==== Given information

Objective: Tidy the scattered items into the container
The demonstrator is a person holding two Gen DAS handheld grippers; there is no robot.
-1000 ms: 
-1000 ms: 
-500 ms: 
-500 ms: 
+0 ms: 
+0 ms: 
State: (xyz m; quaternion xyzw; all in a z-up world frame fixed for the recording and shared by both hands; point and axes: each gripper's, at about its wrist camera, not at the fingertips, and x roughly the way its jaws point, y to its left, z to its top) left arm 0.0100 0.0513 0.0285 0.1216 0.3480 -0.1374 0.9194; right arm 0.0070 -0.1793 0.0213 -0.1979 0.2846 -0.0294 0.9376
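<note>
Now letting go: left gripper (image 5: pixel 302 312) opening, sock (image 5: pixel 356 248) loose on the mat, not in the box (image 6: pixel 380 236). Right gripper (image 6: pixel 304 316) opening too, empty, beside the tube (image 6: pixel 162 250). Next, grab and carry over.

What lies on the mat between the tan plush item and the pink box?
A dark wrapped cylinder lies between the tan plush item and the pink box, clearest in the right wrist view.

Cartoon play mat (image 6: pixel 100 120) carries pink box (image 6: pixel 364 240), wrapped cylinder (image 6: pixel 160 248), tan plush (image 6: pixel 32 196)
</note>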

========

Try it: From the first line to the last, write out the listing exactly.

Solved exercise:
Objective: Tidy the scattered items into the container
The demonstrator is a person holding two Gen DAS handheld grippers; there is no robot.
-1000 ms: 
-1000 ms: 
-500 ms: 
-500 ms: 
+0 ms: 
+0 ms: 
State: (xyz m; quaternion xyzw; all in a z-up world frame fixed for the recording and shared by both hands; point and axes: each gripper's, at about its wrist camera, not at the fingertips, and x roughly the way its jaws point, y to its left, z to its top) left arm 0.0100 0.0513 0.0285 0.1216 0.3480 -0.1374 0.9194; right arm 0.0070 -0.1793 0.0213 -0.1979 0.2846 -0.0294 0.9376
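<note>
Now letting go: left gripper (image 5: pixel 302 312) opening, sock (image 5: pixel 356 248) loose on the mat, not in the box (image 6: pixel 380 236). Right gripper (image 6: pixel 304 316) opening too, empty, beside the tube (image 6: pixel 162 250). Next, grab and carry over.

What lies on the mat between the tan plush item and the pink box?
A dark wrapped cylinder lies between the tan plush item and the pink box, clearest in the right wrist view.

Cartoon play mat (image 6: pixel 100 120) carries pink box (image 6: pixel 364 240), wrapped cylinder (image 6: pixel 160 248), tan plush (image 6: pixel 32 196)
</note>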

Nothing more remains to be done for this exercise.